Por Paulo Jordão, em OPINIÃO

Quando dá grupo 14: quem rouba quem no jogo do bicho?

20 de Fevereiro de 2026 às 17:40

No jogo do bicho, quando sai o grupo 14, ninguém pergunta qual é o animal. É o gato. No setor elétrico brasileiro, o símbolo também é conhecido — e, curiosamente, não é tratado como acidente, mas como variável de cálculo.
As perdas na distribuição de energia são oficialmente divididas em técnicas e não técnicas. As técnicas decorrem das limitações físicas da rede. As não técnicas decorrem de furtos, fraudes e ligações clandestinas. Até aqui, tudo transparente. O problema começa quando o Estado, por meio da regulação, decide que uma parcela do roubo é aceitável.
A lógica é simples e está institucionalizada: a ANEEL define um patamar de perdas reconhecidas; essas perdas entram no custo regulatório; o custo regulatório entra na tarifa. O gato deixa de ser um desvio e vira um número previsto em planilha.
Isso não significa que a concessionária adore o gato. Pelo contrário. Energia furtada não vira venda, não vira faturamento e não melhora resultado operacional. Ela engorda custos, pressiona a compra de energia, piora indicadores de eficiência e pode gerar prejuízo quando ultrapassa o limite regulatório. É por isso que a empresa combate o furto: não por zelo moral, mas porque o gato bagunça o balanço.

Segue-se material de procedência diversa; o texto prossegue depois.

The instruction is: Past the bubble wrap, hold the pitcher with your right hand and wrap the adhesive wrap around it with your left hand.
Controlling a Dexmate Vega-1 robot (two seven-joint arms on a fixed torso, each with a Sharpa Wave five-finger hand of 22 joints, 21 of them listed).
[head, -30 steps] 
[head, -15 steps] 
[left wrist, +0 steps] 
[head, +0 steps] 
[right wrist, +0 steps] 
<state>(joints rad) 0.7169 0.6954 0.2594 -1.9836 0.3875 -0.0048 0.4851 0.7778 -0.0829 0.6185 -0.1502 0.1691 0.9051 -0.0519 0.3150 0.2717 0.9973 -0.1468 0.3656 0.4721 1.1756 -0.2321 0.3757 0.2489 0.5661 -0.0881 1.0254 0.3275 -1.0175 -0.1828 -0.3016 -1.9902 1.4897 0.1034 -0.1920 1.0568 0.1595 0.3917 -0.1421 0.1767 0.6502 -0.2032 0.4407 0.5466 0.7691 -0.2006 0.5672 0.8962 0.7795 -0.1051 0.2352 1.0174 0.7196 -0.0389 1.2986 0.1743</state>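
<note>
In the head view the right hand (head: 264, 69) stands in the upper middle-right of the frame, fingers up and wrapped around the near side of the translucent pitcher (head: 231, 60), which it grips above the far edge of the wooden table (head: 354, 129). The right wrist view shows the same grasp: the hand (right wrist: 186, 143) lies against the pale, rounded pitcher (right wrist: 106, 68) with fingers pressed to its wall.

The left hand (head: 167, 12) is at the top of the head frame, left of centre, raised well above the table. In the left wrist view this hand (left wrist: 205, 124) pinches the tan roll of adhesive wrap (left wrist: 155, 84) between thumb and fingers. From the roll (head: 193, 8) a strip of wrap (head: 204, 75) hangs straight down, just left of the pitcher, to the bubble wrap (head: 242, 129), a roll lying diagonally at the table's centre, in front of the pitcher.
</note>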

Mas o efeito sistêmico não para aí.
Quando o custo sobe, a tarifa sobe. E quando a tarifa sobe, a base tributária sobe junto. Sobre a conta de luz incidem ICMS, PIS, Cofins e uma coleção de encargos setoriais. O detalhe incômodo é que o imposto incide sobre o valor final da tarifa, não sobre a eficiência do sistema.
Energia roubada não gera imposto diretamente, é verdade. Mas o roubo infla o custo estrutural da energia, e o imposto incide sobre esse custo inflado. O resultado prático é perverso: quanto mais caro o sistema, maior a arrecadação. Não por má-fé explícita, mas por desenho institucional.

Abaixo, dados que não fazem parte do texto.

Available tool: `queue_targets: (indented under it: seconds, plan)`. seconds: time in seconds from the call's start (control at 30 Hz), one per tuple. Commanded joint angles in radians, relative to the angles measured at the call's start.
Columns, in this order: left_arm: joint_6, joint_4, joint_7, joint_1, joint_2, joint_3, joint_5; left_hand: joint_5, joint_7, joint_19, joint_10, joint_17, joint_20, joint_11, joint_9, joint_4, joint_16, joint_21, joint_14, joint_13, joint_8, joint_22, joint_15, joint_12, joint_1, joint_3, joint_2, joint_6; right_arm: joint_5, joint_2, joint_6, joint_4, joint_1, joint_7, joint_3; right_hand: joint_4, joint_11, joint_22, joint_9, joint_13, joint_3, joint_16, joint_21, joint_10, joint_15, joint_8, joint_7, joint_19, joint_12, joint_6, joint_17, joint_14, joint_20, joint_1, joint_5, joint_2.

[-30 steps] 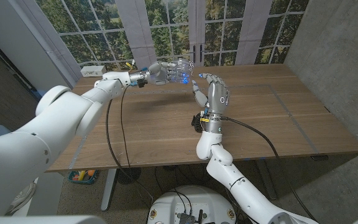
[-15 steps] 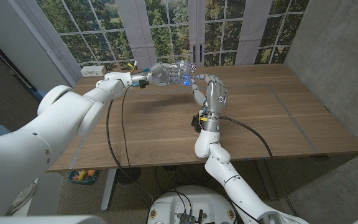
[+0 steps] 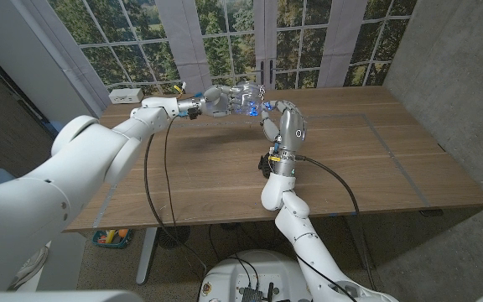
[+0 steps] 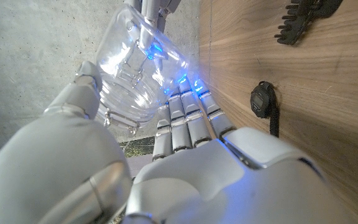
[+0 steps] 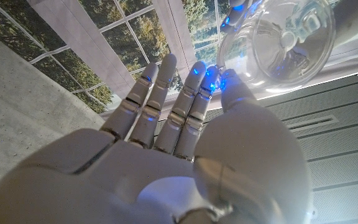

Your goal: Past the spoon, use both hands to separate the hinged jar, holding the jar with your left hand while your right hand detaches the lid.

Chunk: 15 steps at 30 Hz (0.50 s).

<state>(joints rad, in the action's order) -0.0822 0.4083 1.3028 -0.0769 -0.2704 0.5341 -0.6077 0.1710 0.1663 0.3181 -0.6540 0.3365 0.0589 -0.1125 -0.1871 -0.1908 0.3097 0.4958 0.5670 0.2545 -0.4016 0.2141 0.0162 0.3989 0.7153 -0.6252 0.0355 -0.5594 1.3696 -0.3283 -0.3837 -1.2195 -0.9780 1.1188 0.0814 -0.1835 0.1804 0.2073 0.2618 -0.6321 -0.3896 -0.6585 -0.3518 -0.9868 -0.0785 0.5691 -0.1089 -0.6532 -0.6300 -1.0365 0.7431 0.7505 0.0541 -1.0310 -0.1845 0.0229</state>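
Note:
A clear glass hinged jar (image 3: 246, 97) hangs in the air over the table's far edge, gripped by my left hand (image 3: 219, 98). In the left wrist view my left hand (image 4: 185, 149) wraps its fingers and thumb around the jar (image 4: 129, 68). My right hand (image 3: 282, 117) stands upright just right of the jar, fingers spread and reaching toward it. In the right wrist view the right hand (image 5: 166, 130) holds nothing. Its thumb tip is at the rim of the jar (image 5: 281, 40); whether it touches I cannot tell. The lid's state is unclear.
A white power strip (image 3: 124, 95) lies at the table's back left corner. A black toothed object (image 4: 303, 18) and a small black round piece (image 4: 263, 99) lie on the wood. Windows and a black post (image 3: 264, 71) stand behind the table (image 3: 376, 168).
My right hand has moved forward and left, closing the gap to the jar. The left hand still holds the jar in about the same place.

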Motion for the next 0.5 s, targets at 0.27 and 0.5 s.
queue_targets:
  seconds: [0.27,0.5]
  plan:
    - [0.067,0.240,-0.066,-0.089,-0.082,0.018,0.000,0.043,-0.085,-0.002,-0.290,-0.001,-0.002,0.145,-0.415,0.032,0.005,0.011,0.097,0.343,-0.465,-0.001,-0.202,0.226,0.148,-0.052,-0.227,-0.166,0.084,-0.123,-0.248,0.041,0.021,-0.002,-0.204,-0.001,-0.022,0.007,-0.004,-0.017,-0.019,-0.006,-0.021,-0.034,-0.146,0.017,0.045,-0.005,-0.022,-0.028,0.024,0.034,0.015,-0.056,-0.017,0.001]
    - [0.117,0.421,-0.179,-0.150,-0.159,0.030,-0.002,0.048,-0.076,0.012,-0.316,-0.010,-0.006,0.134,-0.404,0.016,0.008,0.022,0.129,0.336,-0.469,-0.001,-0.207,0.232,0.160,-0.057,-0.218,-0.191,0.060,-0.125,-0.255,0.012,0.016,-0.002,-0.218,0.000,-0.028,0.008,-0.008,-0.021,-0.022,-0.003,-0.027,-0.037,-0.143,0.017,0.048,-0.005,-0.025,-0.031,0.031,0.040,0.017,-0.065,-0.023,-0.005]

O Estado não combate o gato com vigor proporcional ao dano social porque não sente o prejuízo da mesma forma. A concessionária perde eficiência. O consumidor honesto paga antecipadamente. Já o ente arrecadador tributa a conta cheia. A ilegalidade encarece o sistema, e o sistema caro é tributado integralmente. Do ponto de vista fiscal, não há urgência econômica em desmontar o problema — a receita chega de qualquer jeito.

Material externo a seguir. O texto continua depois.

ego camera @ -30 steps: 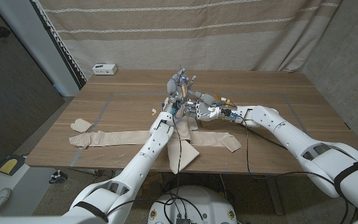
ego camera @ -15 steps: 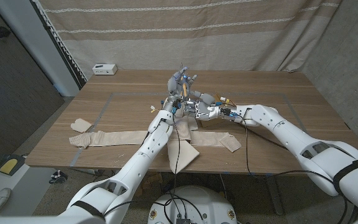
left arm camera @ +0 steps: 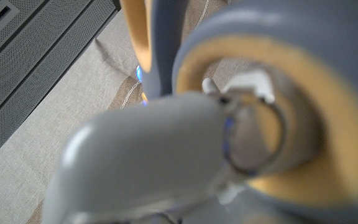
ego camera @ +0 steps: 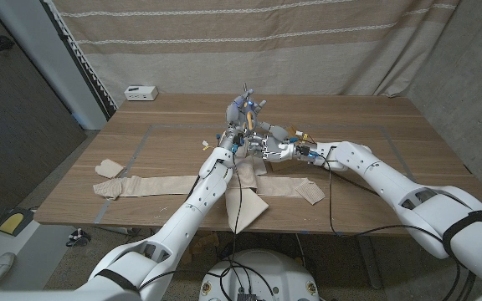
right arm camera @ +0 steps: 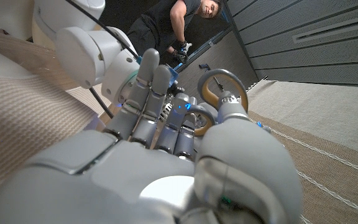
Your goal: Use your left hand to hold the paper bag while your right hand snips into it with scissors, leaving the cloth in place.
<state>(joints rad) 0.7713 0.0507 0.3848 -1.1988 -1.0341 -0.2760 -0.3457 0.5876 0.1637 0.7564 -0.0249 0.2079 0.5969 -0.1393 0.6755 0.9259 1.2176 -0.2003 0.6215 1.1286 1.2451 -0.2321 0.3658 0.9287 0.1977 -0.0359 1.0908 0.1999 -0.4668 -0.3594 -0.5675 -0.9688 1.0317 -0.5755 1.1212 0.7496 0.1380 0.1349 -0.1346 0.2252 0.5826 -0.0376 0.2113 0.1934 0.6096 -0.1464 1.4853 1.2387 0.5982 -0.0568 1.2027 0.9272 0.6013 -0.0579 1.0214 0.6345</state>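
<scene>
- The flat tan paper bag [ego camera: 253, 209] lies on the wooden worktop [ego camera: 392, 134], on the robot's side of both hands. It runs under the left forearm, and its near end hangs over the worktop's edge.
- The scissors with grey handles and orange-lined loops [ego camera: 245, 109] stand upright just beyond the two hands, loops uppermost.
- The left hand [ego camera: 234, 144] is raised off the worktop right beside the scissors. In the left wrist view one grey finger [left arm camera: 142, 155] curls across the blurred loops [left arm camera: 291, 93]. I cannot tell whether it grips them.
- The right hand [ego camera: 268, 149] meets the left hand. Its fingers [right arm camera: 148, 99] reach up side by side and its thumb tip sits at one loop [right arm camera: 219, 81]. A firm grasp cannot be made out.
- The long beige cloth [ego camera: 153, 186] stretches across the worktop beneath both arms and crosses the bag.
- A small tan scrap [ego camera: 109, 169] lies well out past the left arm.
- A small white box [ego camera: 141, 92] sits at the far corner, well apart from the hands.
</scene>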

Temos então um arranjo curioso, quase elegante em sua brutalidade: – o gato aposta na estatística e na impunidade;
– a distribuidora corre atrás de prejuízo operacional;
– o consumidor regular financia o risco coletivo;
– e o Estado arrecada sobre o resultado final, independentemente de quem causou o dano.
Perguntar “quem rouba quem?” deixa de ser retórico. O gato rouba energia, sim. Mas o sistema rouba do consumidor honesto o direito de acreditar que pagar em dia o protege. E o maior vencedor do jogo não é quem sobe no poste — é quem tributa o sistema inflado sem precisar resolver a causa.
Quando dá grupo 14, portanto, não é apenas o gato que aparece. Aparece um modelo regulatório que normaliza a ilegalidade, uma estrutura tributária que não penaliza o custo social e um jogo em que quem joga limpo nunca sai da aposta. A banca, como no jogo do bicho, raramente perde.